Weapon of choice: 10 of the world’s most notorious hacker groups

1

Lizard Squad

Lizard Squad is a black-hat (a hacker or cracker who breaks into a computer system or network with malicious intent) hacking group responsible for several high-profile DDoS (Distributed Denial of Service) attacks, including those on the Sony PlayStation Network and Microsoft Xbox Live services in December 2014.

The group also claimed responsibility for the cyber attacks on Malaysia Airlines in January 2015, which resulted in website visitors being redirected to a page which read “404 – plane not found”, as well as a DDoS attack on Facebook, which downed the popular social media network.

Facebook still denies it was hacked and Malaysia Airlines claimed its domain had only been temporarily redirected elsewhere.

But if there’s one company the Lizard Squad seems to have a serious vendetta against, it is Sony. In August 2014, for example, it tweeted a threat against an airliner on which Sony’s president of online entertainment was travelling. The plane ended up making an emergency landing.

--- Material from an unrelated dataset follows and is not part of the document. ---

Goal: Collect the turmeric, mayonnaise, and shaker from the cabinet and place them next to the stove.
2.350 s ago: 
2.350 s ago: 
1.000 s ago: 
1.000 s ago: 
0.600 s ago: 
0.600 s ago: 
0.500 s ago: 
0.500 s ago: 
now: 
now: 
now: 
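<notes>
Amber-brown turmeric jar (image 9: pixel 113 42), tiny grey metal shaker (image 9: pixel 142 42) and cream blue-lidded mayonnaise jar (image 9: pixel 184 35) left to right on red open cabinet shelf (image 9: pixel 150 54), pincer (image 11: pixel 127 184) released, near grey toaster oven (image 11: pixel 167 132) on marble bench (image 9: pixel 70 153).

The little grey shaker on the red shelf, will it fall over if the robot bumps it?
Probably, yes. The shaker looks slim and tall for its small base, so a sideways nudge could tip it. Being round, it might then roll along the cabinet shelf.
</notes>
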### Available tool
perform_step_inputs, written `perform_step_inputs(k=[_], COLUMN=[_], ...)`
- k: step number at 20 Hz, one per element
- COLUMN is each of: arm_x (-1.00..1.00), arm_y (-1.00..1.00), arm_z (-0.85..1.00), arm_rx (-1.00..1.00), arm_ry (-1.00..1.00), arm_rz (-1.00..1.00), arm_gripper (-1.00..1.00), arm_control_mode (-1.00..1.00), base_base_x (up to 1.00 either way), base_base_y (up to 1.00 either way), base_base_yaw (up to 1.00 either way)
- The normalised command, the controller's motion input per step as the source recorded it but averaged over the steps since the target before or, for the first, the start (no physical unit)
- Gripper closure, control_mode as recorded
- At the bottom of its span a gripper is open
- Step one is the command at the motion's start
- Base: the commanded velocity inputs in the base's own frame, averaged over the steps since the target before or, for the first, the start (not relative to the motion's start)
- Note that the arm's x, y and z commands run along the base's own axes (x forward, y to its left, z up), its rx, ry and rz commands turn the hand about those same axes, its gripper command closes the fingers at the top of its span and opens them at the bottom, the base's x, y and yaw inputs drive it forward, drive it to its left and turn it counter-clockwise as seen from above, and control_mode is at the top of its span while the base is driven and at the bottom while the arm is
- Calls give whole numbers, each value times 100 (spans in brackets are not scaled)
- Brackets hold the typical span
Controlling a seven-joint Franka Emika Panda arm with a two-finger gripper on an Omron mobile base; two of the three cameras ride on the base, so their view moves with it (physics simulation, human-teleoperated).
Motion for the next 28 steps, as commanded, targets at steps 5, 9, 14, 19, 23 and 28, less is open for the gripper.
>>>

That same month, the group posted the ISIS flag on Sony’s servers and has made other allusions to the “cyber caliphate”.

02

Anonymous

 Anonymous is perhaps the most notorious of all hacker groups. It sprung from 4Chan, a controversial image-based bulletin board. It’s a decentralised online community of tens of thousands of anonymous ‘hacktivists’, who use their combined computer skills to attack and bring down websites as a form of protest.

The group became known for a series of attacks on government, religious, and corporate websites. It has attacked the Pentagon, threatened to take down Facebook, threatened Los Zetas (a Mexican drug cartel) and declared war on the Church of Scientology.

In 2010, Anonymous launched Operation Payback, after several companies, including Visa, MasterCard and PayPal, refused to process payments to WikiLeaks. It also publicly supported the Occupy Wall Street movement in 2011, attacking the website of the New York Stock Exchange.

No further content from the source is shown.